X = monthly_sales[['previous_month_sales']]
y = monthly_sales['high_sales']

X_train, X_test, y_train, y_test = train_test_split(X, y, test_size=0.2, random_state=42)

Training a Simple Model:

from sklearn.ensemble import RandomForestClassifier
from sklearn.metrics import accuracy_score

model = RandomForestClassifier(n_estimators=100, random_state=42)
model.fit(X_train, y_train)

y_pred = model.predict(X_test)
acc = accuracy_score(y_test, y_pred)
print(f'Accuracy: {acc:.2f}')

4.5 AI-Powered Suggestions

If you’re unsure about code syntax or best practices, Deepnote’s AI assistant can offer prompts. For example, you could start typing from sklearn.... and the AI can suggest the correct library import statements or model building steps. It’s especially handy for repetitive tasks like EDA or feature engineering.

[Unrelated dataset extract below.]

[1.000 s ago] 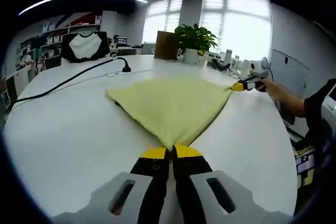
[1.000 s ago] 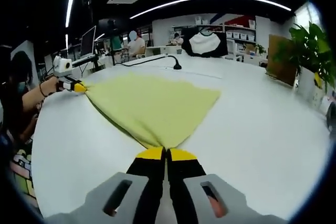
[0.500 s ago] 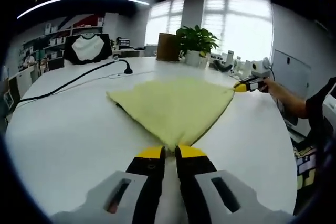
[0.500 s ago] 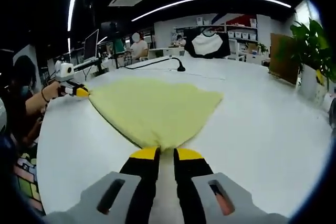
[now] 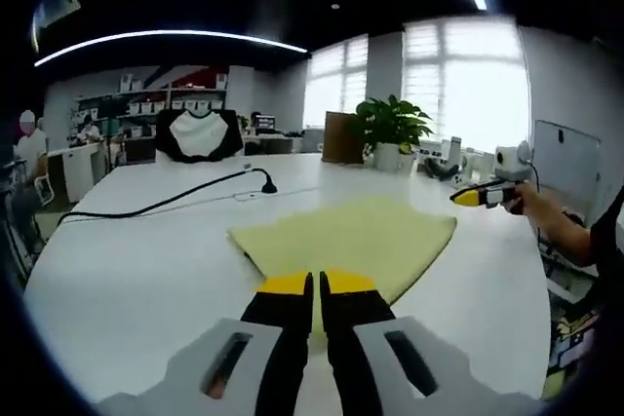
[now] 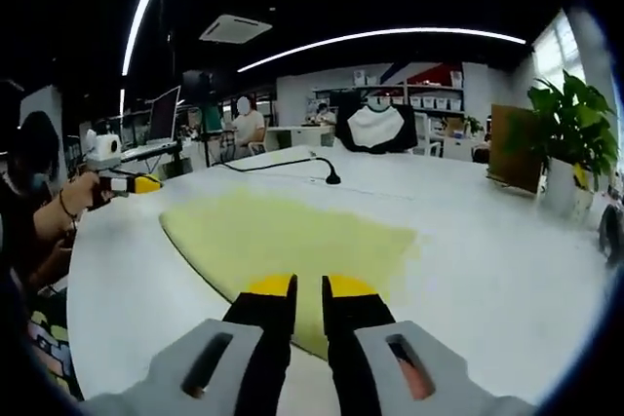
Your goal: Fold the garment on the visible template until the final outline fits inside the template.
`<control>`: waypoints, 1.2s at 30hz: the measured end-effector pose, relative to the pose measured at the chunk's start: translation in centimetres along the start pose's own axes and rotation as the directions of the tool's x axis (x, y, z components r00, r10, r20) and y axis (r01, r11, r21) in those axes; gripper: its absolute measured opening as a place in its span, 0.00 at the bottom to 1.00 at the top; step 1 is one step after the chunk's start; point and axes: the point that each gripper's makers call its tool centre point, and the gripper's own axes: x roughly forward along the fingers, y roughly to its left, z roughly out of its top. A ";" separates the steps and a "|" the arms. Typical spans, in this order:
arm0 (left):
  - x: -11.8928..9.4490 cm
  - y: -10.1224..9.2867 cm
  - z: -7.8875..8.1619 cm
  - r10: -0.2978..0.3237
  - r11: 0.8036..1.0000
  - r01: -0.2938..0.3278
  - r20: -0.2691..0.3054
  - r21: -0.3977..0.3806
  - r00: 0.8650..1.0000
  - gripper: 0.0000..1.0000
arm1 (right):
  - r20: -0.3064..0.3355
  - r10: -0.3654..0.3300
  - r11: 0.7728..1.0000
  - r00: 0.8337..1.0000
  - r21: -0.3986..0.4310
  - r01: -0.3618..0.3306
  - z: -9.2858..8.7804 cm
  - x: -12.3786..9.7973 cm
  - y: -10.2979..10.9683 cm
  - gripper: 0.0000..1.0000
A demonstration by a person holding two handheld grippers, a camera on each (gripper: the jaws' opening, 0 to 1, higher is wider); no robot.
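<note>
A pale yellow garment (image 5: pixel 356 241) lies flat on the white table (image 5: pixel 127 270), folded into a fan-like shape. My left gripper (image 5: pixel 316 289) hovers over its near edge, shut with nothing in it. In the right gripper view the garment (image 6: pixel 283 236) spreads ahead of my right gripper (image 6: pixel 309 289), whose jaws stand slightly open and hold nothing. The right gripper (image 5: pixel 470 197) also shows in the left gripper view, held just off the garment's right corner. The left gripper (image 6: pixel 132 183) appears in the right gripper view, clear of the garment's left corner.
A black cable (image 5: pixel 166 204) with a plug runs across the table behind the garment. A potted plant (image 5: pixel 390 124) and small items stand at the far edge. A black and white shirt (image 6: pixel 375 124) hangs beyond the table. A person's hand (image 5: pixel 546 216) holds the right gripper.
Both grippers let go of the garment's corners and drew back and up. The garment settled flat on the table. The left jaws opened briefly, then shut again.
</note>
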 end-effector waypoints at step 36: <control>12.9 -10.0 -3.1 -0.086 0.986 0.094 -0.063 0.139 0.994 0.01 | -0.073 0.057 0.993 0.996 -0.103 -0.065 -3.6 10.0 5.2 0.00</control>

5. Interactive Visualizations

Deepnote shines in creating quick, interactive dashboards. You can pin outputs (like charts or data tables) to a side panel or a dedicated dashboard page. This is helpful when you want to share live results with stakeholders who might not be coding experts—they can just look at the interactive visuals or the pinned results, without ever having to run code cells.

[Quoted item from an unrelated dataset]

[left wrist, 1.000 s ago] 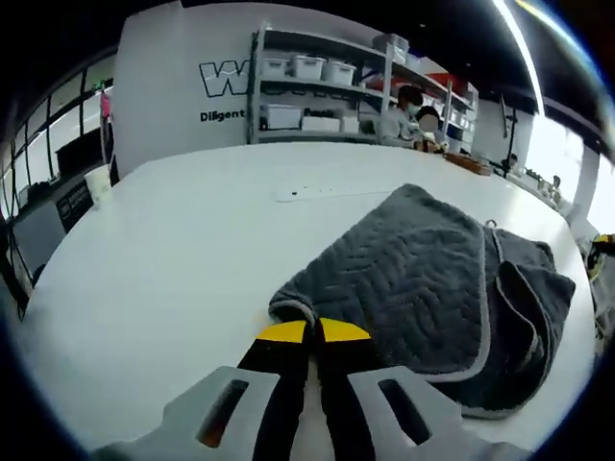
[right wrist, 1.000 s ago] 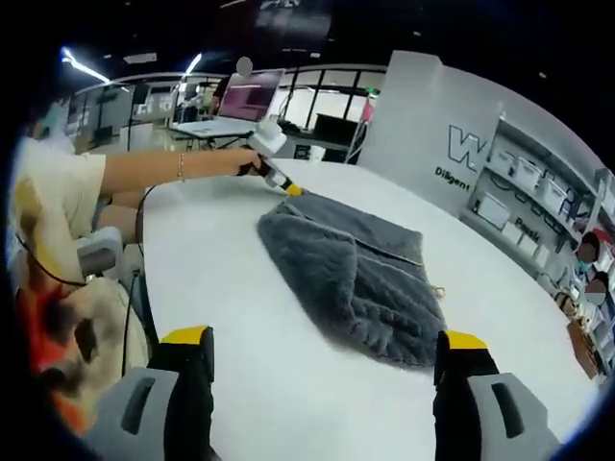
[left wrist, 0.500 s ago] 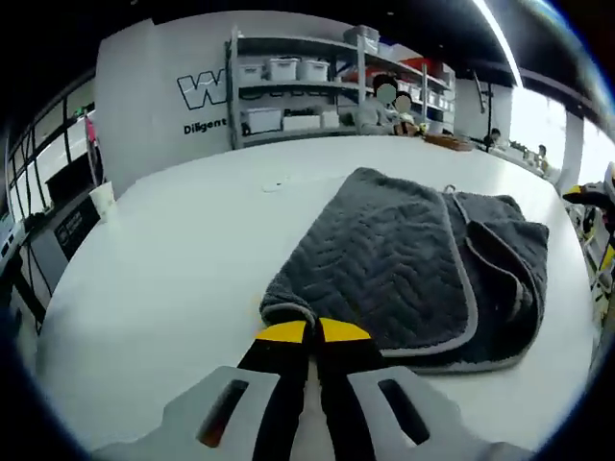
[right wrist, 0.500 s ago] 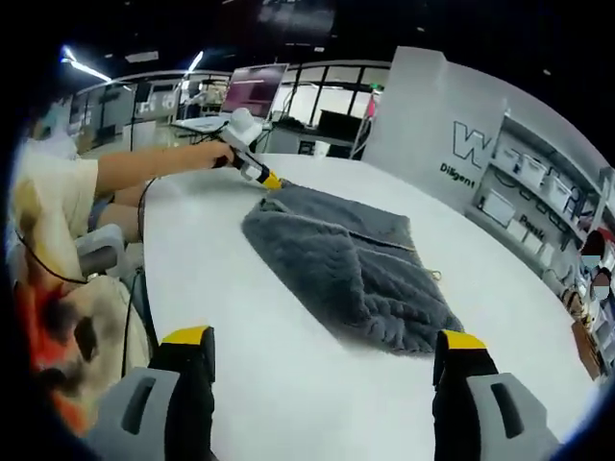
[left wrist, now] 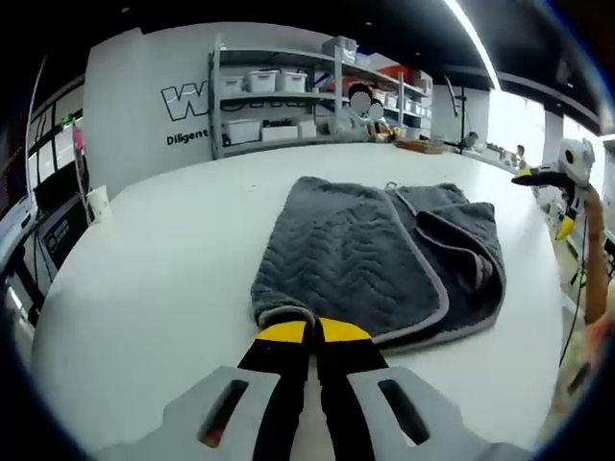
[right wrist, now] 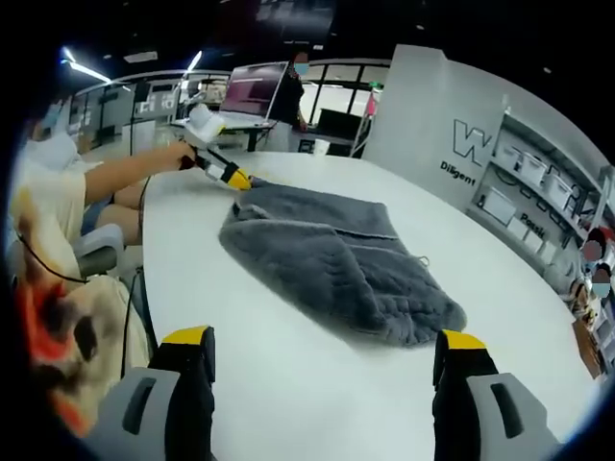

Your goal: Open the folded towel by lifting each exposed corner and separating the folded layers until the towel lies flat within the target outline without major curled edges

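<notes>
Where the left gripper view looks along its own tool, the left tool [left wrist: 309, 331] has its two yellow-tipped black jaws pressed together on the near corner of a dark grey towel [left wrist: 375, 254]. The corner bunches into a small rounded curl just above the jaw tips. The towel is thick and soft, with a quilted zigzag texture and a paler grey bound edge. It lies on a smooth white bench [left wrist: 144, 279], folded so that a broad upper layer covers most of it. On the side away from the grip, a second layer is rumpled and turned back on itself, showing a curved piped border. A tiny loop sticks out at the far edge.

In the right gripper view, the right tool [right wrist: 325, 348] has its jaws spread wide and apart from the cloth, with nothing between them. Its yellow caps stand at the lower left and lower right, above pale grey plastic housings. The towel [right wrist: 332, 264] lies beyond on the bench [right wrist: 288, 394], a lumpy slanted shape, plush and ridged. At its far corner the left tool [right wrist: 233, 179] touches the fabric, held by the person's outstretched hand [right wrist: 183, 157].

Behind the bench stand metal shelves [left wrist: 279, 96] with white storage boxes, and a white wall panel [left wrist: 144, 101] carries dark lettering.
</notes>
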A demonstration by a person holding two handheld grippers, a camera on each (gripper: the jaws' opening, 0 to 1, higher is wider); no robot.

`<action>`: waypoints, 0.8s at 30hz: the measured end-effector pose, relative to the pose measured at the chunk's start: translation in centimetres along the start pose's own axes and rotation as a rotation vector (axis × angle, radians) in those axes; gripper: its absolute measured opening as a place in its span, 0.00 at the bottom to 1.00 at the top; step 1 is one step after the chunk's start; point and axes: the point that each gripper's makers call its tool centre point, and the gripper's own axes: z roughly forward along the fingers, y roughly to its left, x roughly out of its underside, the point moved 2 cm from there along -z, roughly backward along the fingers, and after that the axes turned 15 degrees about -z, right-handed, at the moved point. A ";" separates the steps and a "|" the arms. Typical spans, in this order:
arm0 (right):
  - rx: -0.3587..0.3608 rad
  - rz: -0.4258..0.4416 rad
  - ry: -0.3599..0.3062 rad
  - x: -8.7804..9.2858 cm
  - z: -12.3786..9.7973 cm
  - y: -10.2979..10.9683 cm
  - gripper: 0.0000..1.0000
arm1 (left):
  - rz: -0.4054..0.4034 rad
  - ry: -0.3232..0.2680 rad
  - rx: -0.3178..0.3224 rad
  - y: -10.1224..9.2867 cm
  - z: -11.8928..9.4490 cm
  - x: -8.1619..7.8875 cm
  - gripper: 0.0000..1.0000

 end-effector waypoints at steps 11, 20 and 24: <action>-0.004 -0.001 0.004 0.0 0.2 0.0 0.94 | 0.041 0.020 0.083 -3.8 -2.8 2.9 0.01; -0.008 0.000 0.007 0.0 0.3 0.0 0.94 | 0.061 0.042 0.175 -7.4 -4.5 4.6 0.01; -0.010 0.002 0.009 0.0 0.4 0.0 0.94 | 0.055 0.042 0.225 -9.3 -5.0 5.0 0.01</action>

Tip: If you find yourself repeatedly creating the same visual, consider building a small dashboard within Deepnote. This can include:

  • Widgets for filtering data by month or category.
  • Auto-updating charts whenever your DataFrame changes.

6. Collaboration and Version Control

Deepnote integrates with GitHub, allowing you to commit changes directly from the notebook. You can also invite collaborators to your project so they can view or edit the notebook in real-time. Each change is tracked, which makes it easy to revert to an earlier version if needed.


The Future of Automated Data Analysis

Deepnote offers a powerful yet understated environment for data analysis, machine learning, and collaboration. Its user-friendly interface, AI code suggestions, and flexible integrations make it an excellent choice for individuals and teams looking to streamline their workflows.

If we had agentic AI here to do all the processing over a lot of disorganized data and it does everything by itself and gives us the report, that would be crazy — but I hope one day they will implement something like this.

Until that day comes, Deepnote remains an impressive platform, well-suited for hands-on data wrangling, exploration, and model building. If you haven’t tried it yet, now is a great time to explore the possibilities it offers. You might just find that it makes your data science journey a whole lot easier!